An aspiring barrister and England squash player who collapsed and died on his 22nd birthday died of natural causes, an inquest has heard.

Neil Desai, a former Tiffin School and Coombe Hill Infants pupil, died of Sudden Adult Death Syndrome (Sads) on his 22nd birthday, Westminster Coroner’s Court heard today.

Mr Desai, of Burghley Avenue, New Malden, went to study law at Nottingham University after gaining straight A grade GCSEs and A-levels.

The high-flying student had been voted sports personality of the year by his peers and was a talented cricketer and national squash player, ranked 269th in the world.

The court heard Mr Desai had flown to Malaga with his girlfriend Emma Hine, a fellow law student at Nottingham University, on September 4, 2008.

They dined out and, after returning to their hotel, the court heard Ms Hine was woken during the early hours of the morning by Neil crying out.

She initially thought he was having a nightmare but he collapsed and stopped breathing.

Attempts to resuscitate him failed and he was pronounced dead shortly afterwards.

A postmortem examination showed Mr Desai, who had already completed internships at four out of the five top rated law firms in London, had no alcohol or drugs in his system when he died.

Coroner Dr Paul Knapman recorded a verdict of death by natural causes.

He said: “So, we have to explain how a seemingly fit man of 22 has suddenly died. All the evidence points to a sudden and unexpected event.”

Paying tribute to Mr Desai, his brother Samir, 25, said outside court that Neil’s death was a “freak tragedy”.

“His friends described him as an inspirational.

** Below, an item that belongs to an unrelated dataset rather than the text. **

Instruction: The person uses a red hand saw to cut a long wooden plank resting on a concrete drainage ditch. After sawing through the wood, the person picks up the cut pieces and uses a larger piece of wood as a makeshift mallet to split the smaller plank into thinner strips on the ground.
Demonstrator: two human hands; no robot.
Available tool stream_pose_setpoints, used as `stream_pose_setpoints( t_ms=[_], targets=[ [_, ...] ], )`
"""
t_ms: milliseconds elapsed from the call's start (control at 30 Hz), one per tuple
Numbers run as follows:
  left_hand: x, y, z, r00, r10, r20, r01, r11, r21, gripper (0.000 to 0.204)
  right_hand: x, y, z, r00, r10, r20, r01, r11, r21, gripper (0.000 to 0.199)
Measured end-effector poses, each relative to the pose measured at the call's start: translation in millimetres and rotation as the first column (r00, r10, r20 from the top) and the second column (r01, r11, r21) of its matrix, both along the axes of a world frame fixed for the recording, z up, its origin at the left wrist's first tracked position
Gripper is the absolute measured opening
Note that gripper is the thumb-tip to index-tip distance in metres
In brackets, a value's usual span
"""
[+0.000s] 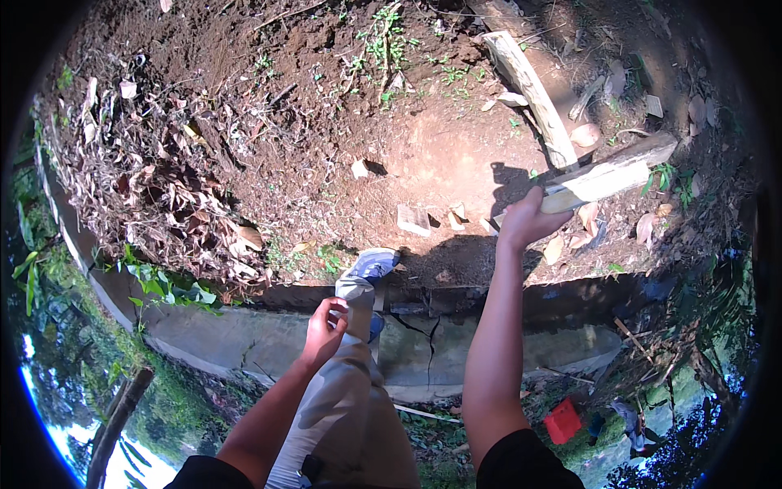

He was a friendly, likeable guy who had ambitions to be a barrister,” he said.

“He was really friendly, really outgoing and would talk to anyone about anything.”

He said the family had now teamed up with the Talented Athlete Scholarship Scheme (Tass) and charity Cardiac Risk in the Young (Cry), which sponsored Mr Desai, to investigate the cause of Sads and campaign for all sportsmen and women to be tested by their clubs for heart problems.

The family have also set up a foundation in Neil’s name to raise money for Cry and Street Child Africa.